__What to do__
The answer must be the number of lines in the listing below that contain "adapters", and nothing else.
-=-=-
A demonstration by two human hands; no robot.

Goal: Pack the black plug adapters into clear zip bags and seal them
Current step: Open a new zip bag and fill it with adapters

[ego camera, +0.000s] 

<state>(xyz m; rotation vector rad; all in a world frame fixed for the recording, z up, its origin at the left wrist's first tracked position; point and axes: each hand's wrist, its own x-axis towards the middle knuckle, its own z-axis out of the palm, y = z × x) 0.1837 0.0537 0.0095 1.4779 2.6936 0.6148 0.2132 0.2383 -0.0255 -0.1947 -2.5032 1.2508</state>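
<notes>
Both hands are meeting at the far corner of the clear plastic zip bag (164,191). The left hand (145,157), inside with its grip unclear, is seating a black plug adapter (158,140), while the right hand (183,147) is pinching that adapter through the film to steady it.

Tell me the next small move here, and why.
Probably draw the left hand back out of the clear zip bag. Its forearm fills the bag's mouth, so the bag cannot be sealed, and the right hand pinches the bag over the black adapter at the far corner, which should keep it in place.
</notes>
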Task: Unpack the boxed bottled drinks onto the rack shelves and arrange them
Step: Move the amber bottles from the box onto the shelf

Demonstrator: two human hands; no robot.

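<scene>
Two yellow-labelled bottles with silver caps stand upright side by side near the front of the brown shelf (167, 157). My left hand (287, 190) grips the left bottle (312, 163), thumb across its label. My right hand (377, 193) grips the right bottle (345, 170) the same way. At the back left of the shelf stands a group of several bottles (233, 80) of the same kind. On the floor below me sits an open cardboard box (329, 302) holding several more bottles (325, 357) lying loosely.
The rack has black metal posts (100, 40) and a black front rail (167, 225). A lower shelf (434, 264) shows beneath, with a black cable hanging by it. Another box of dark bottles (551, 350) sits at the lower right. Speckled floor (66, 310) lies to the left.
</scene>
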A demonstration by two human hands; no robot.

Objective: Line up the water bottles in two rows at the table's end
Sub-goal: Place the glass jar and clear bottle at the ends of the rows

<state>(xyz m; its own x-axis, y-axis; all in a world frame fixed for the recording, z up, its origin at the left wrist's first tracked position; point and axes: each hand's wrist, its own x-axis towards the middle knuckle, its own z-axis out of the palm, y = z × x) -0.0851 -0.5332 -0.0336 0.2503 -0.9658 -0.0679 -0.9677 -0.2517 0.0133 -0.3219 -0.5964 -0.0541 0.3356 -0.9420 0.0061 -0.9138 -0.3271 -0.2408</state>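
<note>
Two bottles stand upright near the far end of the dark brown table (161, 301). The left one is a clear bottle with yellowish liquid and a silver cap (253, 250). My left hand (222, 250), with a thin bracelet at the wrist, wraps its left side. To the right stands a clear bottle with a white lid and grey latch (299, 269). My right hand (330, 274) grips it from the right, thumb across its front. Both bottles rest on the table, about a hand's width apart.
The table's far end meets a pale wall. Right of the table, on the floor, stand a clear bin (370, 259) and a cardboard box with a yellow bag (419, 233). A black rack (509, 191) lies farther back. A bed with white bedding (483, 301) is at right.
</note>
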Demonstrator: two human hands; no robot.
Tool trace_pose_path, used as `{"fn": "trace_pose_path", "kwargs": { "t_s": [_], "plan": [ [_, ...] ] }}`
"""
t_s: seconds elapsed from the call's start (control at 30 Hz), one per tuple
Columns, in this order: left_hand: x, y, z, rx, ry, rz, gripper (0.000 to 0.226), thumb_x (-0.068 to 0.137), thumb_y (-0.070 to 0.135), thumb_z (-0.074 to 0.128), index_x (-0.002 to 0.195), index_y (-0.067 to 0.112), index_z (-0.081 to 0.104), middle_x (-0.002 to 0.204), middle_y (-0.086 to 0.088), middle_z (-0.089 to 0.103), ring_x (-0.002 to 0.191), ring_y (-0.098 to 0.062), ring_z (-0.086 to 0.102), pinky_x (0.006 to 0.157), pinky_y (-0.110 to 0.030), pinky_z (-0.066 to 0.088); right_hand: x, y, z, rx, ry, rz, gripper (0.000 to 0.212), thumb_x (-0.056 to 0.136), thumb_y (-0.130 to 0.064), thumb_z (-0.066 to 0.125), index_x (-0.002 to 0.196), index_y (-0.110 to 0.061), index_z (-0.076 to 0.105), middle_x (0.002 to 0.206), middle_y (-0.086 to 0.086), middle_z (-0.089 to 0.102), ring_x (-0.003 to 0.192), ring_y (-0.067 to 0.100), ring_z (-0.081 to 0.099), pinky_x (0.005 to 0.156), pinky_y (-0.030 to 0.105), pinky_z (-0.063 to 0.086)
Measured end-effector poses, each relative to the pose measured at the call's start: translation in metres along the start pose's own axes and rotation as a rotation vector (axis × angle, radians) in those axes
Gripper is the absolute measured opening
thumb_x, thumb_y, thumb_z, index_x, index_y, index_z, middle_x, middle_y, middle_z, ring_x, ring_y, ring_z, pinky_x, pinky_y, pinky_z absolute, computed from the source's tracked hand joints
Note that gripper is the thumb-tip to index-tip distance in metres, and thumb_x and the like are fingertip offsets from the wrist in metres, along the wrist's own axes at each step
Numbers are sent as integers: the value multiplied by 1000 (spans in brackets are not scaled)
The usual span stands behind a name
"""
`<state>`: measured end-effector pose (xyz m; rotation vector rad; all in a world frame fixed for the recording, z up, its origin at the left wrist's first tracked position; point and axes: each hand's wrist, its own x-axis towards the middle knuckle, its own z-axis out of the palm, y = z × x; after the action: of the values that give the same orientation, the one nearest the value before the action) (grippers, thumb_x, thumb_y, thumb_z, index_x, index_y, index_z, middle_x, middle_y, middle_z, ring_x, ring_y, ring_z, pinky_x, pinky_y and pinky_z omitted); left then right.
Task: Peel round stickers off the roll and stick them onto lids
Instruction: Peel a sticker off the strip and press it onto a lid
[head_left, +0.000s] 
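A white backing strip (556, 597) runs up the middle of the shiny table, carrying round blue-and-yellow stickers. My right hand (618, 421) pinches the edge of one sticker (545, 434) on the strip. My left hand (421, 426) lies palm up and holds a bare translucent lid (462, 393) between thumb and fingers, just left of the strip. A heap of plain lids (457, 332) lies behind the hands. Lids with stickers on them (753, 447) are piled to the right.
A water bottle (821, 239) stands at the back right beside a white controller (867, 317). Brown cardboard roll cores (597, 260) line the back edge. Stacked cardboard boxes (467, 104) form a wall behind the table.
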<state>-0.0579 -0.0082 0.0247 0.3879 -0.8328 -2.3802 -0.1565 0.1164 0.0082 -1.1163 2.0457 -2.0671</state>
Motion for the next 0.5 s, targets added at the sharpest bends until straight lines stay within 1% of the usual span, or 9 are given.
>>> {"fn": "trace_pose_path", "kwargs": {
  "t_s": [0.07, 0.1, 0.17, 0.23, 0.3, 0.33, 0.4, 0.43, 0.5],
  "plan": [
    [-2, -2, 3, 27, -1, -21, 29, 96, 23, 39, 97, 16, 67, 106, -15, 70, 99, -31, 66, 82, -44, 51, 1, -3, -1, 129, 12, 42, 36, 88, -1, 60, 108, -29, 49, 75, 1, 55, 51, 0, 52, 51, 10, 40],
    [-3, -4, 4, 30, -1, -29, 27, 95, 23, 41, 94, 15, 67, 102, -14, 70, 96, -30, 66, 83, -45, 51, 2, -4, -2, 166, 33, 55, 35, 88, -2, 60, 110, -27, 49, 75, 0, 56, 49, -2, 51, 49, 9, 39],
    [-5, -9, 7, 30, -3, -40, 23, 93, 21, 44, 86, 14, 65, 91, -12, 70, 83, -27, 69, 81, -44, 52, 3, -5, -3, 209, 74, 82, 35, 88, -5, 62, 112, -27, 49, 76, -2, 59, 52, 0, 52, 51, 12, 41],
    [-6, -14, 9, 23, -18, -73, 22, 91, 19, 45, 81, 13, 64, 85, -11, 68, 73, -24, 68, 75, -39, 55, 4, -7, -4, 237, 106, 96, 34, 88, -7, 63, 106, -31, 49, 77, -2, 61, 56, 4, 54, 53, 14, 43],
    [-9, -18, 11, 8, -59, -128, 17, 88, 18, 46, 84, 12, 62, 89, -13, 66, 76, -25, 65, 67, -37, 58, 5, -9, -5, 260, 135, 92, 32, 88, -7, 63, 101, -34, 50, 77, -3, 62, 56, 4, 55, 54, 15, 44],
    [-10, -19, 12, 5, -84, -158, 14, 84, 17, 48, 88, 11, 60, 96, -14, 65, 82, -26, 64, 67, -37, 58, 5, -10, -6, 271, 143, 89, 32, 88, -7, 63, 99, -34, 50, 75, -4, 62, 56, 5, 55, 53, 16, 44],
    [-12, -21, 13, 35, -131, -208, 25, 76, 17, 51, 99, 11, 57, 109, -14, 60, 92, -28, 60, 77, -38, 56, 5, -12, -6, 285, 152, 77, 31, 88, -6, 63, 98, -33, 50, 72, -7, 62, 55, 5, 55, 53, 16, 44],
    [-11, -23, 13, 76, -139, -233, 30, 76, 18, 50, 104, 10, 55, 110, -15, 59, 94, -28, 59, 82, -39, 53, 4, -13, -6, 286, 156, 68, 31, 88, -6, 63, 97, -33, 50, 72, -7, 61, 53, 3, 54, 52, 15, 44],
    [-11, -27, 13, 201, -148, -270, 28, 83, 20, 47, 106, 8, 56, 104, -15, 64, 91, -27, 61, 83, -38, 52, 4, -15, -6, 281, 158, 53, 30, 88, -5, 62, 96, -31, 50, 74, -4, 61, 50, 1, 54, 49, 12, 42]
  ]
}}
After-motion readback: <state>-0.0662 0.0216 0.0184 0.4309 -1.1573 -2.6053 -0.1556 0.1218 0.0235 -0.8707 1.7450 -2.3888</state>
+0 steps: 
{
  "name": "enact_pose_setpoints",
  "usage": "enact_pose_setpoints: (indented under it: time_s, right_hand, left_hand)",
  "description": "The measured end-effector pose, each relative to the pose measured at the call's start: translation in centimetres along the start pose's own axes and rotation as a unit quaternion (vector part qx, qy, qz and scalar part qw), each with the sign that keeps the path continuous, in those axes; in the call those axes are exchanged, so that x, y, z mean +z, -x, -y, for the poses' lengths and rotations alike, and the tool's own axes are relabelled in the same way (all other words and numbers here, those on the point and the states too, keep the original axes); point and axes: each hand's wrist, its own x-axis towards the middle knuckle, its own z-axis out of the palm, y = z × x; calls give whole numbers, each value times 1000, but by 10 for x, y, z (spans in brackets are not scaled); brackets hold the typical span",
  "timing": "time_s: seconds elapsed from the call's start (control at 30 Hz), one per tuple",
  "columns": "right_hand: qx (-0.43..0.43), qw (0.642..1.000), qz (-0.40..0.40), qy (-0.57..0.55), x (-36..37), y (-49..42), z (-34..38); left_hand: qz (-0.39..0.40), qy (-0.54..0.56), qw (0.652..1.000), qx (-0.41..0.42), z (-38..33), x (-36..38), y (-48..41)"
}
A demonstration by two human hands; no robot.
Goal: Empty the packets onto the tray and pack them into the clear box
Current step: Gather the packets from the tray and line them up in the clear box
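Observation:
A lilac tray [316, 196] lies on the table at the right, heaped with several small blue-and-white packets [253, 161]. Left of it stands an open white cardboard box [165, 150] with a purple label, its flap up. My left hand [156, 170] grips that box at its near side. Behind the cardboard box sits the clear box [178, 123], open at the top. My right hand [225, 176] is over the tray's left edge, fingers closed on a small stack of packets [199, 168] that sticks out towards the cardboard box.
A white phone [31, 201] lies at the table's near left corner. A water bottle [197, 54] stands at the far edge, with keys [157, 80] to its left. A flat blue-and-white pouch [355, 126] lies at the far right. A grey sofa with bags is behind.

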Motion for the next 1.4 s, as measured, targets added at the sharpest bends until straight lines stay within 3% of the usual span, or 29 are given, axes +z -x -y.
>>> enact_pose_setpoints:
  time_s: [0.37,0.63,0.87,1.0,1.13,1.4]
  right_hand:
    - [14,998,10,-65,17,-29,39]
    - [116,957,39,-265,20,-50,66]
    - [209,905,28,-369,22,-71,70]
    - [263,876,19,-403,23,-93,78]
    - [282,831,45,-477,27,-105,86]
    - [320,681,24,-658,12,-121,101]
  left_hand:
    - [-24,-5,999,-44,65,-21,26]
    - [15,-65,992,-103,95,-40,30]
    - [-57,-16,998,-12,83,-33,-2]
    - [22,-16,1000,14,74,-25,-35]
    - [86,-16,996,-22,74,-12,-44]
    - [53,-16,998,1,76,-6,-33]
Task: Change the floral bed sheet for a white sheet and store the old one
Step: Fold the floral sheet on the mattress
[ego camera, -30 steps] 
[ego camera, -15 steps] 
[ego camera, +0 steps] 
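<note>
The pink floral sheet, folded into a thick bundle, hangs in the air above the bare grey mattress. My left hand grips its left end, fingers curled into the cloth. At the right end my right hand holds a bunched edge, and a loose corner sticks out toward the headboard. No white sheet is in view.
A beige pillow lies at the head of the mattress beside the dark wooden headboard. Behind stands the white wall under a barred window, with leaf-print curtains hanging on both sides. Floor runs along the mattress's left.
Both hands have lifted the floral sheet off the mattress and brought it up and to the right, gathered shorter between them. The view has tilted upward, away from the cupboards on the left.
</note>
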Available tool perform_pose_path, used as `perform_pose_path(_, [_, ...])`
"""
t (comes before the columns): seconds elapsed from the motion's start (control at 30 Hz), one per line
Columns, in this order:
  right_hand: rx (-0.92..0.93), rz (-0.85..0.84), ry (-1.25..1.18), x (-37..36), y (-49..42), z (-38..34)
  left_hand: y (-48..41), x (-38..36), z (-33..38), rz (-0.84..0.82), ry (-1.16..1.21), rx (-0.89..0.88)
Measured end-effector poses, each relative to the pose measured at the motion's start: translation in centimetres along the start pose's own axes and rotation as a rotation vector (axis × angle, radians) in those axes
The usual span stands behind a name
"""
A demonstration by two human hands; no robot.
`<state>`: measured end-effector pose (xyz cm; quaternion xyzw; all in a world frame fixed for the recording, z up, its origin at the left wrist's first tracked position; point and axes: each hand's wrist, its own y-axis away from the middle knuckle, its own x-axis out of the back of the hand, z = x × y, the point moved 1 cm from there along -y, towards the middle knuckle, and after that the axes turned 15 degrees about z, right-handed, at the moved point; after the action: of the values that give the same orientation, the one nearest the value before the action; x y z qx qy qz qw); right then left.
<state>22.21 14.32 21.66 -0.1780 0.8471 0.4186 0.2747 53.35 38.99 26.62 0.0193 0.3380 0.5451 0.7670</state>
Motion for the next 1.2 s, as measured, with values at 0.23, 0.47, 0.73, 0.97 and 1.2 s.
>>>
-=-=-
__Solution for this exercise__
2